Le 5 juin prochain, l’instigateur Frédéric Royer sabrera le champagne pour célébrer le dixième anniversaire de ces parpaings d’or. Pour l’occasion, l’intéressé s’est laissé prendre au jeu de l’interview-zapping, accompagné d’Emilie Arthapignet, plume fidèle et « indispensable sidekick » à l »autodérision féminine très Minute Blonde.
Depuis la victoire de Trump, nous assistons de plus en plus à une « Gorafisation » de l’information. Le « fake », quelle que soit sa forme, n’a jamais eu autant de succès. Le bon moment pour fêter les dix ans des Gérard, ce pastiche délibéré des Césars ?
Frédéric Royer – Bien avant la création des Gérard, j’ai toujours eu une passion pour la parodie. J’ai commencé par écrire dans le journal Infos du Monde (1994-1998), l’ancêtre du Gorafi. Puis Infos du Monde est devenu On nous cache tout on nous dit rien, un « magazine d’investi-divagation » présenté par… Arthur, qui n’était pas si connu à l’époque. Des fake news sur France 2 avant l’heure ! En 1999, j’ai lancé L’Examineur sur le web, un mélange d’Infos du Monde et de The Onion. Notre plus grand coup, c’était ce scoop : « Elodie Gossuin est un homme ».
L’article a été écrit par Stéphane Rose, mon collègue barbu des Gérard. Tout a explosé quand a eu lieu le concours de Miss Univers 2001, où Gossuin représentait la France. Des journalistes malveillants ou trop naïfs ont relayé notre intox. Fait amusant : c’était Trump qui organisait le concours Miss Univers ! Avant de créer la cérémonie des Gérard, j’ai également bossé pour Le Groupe d’intervention culturelle Jalons – le groupe de pasticheurs lancé par Basile de Koch et Karl Zéro [« gang des pastiches » auquel a participé Frigide Barjot, et qui s’amusait à détourner a presse française : L’aberration pour Libération, Le Monstre pour Le Monde, Le Cafard Acharné pour Le Canard Enchaîné, etc – ndrl]

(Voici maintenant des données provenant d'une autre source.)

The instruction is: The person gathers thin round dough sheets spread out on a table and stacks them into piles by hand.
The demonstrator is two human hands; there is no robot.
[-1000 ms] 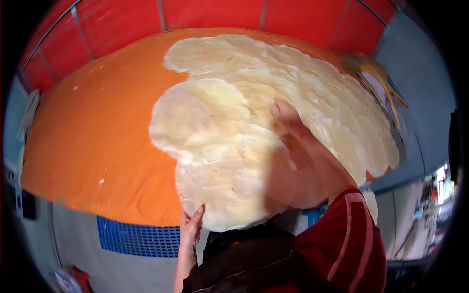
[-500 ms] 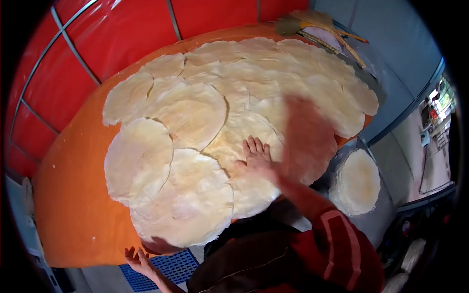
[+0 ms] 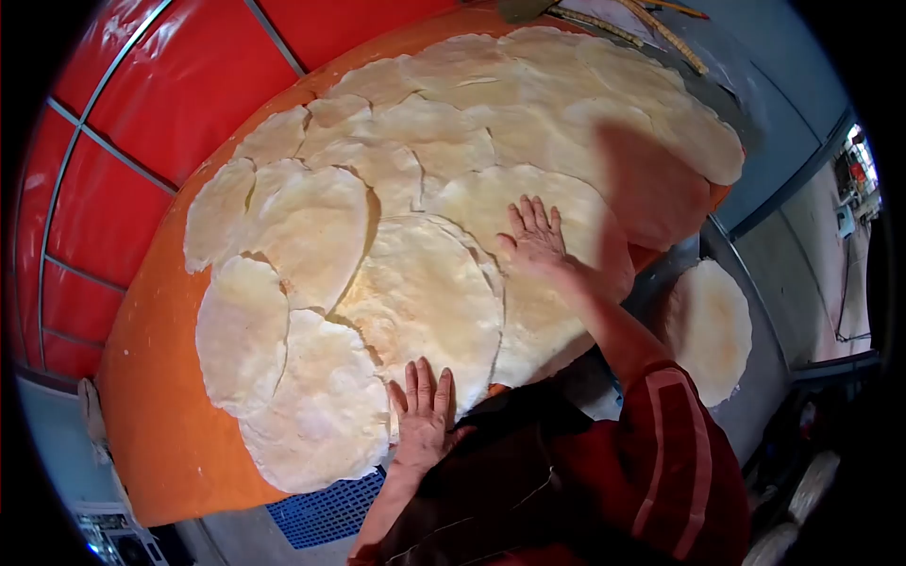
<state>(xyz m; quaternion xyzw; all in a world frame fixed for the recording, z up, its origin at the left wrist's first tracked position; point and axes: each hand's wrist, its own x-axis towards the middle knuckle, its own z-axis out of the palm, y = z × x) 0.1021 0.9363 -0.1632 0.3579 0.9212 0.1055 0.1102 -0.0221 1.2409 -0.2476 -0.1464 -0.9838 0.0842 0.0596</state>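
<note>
Large, thin, pale round flatbreads overlap one another across a big orange surface (image 3: 160,424). My right hand (image 3: 536,238) lies palm down on a wide flatbread (image 3: 557,311) right of the middle, fingers spread. Near the front edge, my left hand (image 3: 425,410) rests with fingers stretched out on the lower part of another flatbread (image 3: 420,292). That one overlaps the sheet under my right hand along its right edge. Left of my left hand lies a further flatbread (image 3: 316,406) at the front edge. Neither hand grips anything.
A stack of pale rounds (image 3: 713,330) stands to my right, beside the orange surface. Below the front edge is a blue plastic crate (image 3: 326,514). Sticks (image 3: 670,33) lie at the far right edge. A red sheet on metal bars (image 3: 142,123) closes off the back left.
My left hand has come from beyond the front edge up onto a flatbread. My right hand now rests on the sheet to the right of that one. The camera view has shifted.
</note>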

Face au chaos cathodique de cette année passée (les flinguages de Bolloré, l’affaire Morandini, les scandales de TPMP), l’humour hyperbolique des Gérard aura-t-il du mal à rivaliser ? La réalité paraît parfois plus grotesque ou violente que la parodie…
Emilie Arthapignet – Pour Morandini, lorsque la marque de smoothies « Innocent » passe en coupure pubs de son Morandini Live, en plein scandale et grèves d’iTélé, c’est effectivement trop gros pour être détourné. Parfois, la réalité se suffit à elle-même.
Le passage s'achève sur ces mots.